Exercise goal →
Copy nothing from the entries below except the lines from the one containing "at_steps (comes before" through the one containing "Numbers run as", and copy those exactly.

Input →
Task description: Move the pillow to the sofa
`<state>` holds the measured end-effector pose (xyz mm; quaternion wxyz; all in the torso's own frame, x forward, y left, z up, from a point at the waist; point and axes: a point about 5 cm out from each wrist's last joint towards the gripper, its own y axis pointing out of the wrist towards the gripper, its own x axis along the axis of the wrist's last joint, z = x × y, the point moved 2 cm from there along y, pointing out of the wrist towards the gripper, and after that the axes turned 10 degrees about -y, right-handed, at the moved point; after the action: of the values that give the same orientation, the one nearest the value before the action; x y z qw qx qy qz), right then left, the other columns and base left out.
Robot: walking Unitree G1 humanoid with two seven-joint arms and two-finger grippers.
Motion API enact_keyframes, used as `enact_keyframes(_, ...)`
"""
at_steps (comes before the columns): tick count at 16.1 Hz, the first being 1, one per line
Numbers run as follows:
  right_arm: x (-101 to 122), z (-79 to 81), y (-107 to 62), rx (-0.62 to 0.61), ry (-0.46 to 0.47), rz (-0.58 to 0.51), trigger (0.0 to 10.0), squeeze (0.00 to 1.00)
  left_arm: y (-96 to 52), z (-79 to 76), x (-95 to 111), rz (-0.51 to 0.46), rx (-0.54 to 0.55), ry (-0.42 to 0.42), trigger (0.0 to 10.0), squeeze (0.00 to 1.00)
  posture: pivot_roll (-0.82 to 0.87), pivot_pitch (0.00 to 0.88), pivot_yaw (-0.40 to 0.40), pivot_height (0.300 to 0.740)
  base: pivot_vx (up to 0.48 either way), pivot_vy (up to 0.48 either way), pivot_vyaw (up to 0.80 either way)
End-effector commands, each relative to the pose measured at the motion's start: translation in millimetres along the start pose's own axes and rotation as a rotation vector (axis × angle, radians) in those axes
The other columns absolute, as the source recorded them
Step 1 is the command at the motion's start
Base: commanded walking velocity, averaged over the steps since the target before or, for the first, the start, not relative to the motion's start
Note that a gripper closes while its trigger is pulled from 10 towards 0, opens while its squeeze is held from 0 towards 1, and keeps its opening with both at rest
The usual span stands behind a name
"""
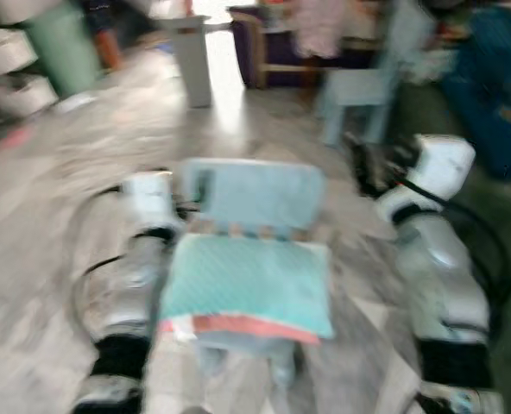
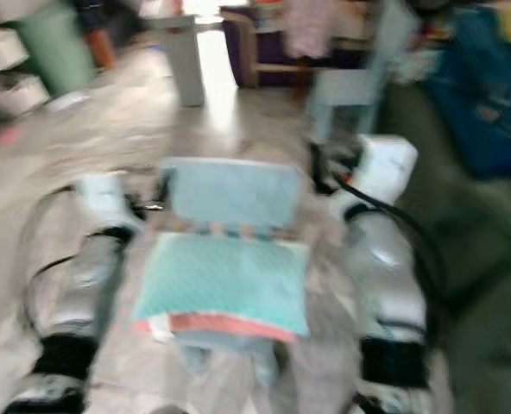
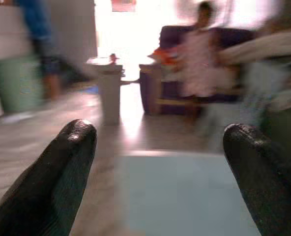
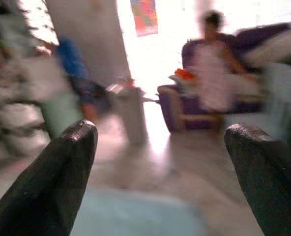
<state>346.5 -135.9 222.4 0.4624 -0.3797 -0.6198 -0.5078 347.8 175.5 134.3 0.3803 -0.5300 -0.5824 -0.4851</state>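
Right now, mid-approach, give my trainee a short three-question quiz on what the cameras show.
1. True or false: the teal pillow lies on the seat of the small light-blue chair.
2. Which end effector is shut on the pillow: A left, B right, C neither?
3. Fill in: the sofa behind the person is ____ in colour.

Key: 1 true; 2 C, both are open; 3 purple.
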Motion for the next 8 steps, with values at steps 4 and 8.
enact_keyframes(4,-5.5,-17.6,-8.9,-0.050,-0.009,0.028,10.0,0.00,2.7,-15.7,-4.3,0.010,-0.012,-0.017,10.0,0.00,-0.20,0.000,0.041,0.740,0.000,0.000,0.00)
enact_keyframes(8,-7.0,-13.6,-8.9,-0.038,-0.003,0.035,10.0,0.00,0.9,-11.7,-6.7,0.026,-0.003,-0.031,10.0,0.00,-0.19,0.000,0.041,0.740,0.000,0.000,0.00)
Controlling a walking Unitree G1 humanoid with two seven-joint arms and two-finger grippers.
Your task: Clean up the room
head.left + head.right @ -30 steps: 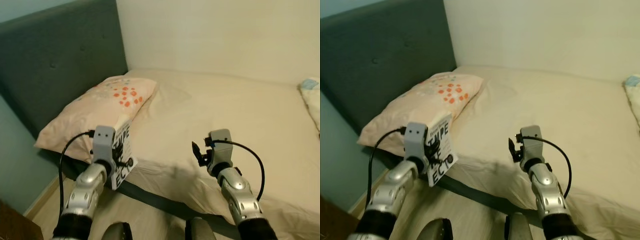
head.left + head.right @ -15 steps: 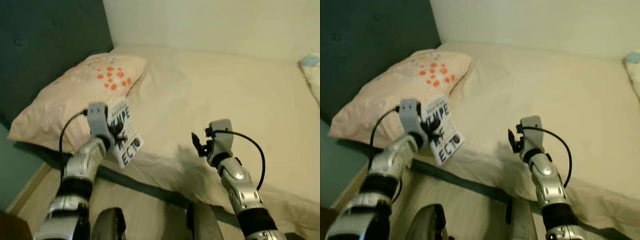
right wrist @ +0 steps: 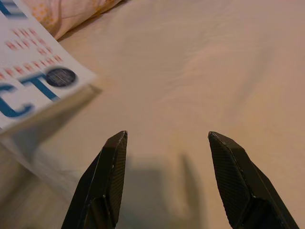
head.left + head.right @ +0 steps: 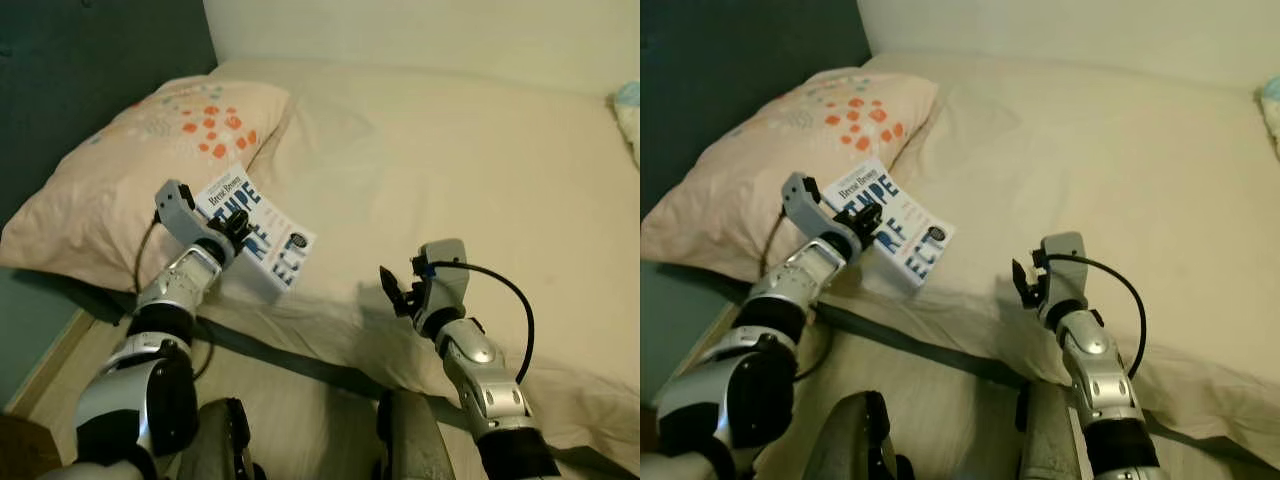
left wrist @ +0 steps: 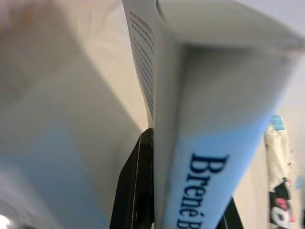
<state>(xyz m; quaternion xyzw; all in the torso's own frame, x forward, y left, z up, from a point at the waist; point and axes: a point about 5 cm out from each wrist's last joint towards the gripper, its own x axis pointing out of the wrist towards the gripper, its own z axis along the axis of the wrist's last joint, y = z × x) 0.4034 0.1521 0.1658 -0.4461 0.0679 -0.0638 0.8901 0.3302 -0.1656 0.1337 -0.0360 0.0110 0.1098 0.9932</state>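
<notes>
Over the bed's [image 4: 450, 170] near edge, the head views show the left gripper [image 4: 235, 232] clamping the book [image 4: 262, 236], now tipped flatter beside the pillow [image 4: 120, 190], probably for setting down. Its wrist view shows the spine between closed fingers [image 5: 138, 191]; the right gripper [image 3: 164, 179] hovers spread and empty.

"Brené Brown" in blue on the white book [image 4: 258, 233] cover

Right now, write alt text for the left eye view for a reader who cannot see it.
The robot's left tool holds a white book with blue lettering over the near edge of a bed, beside a pale pillow with orange dots. The right tool hangs open above the cream sheet, holding nothing.
</notes>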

Exercise solution →
at_steps (comes before the columns): tick count at 16.1 Hz, the first being 1, one per line
Numbers run as follows:

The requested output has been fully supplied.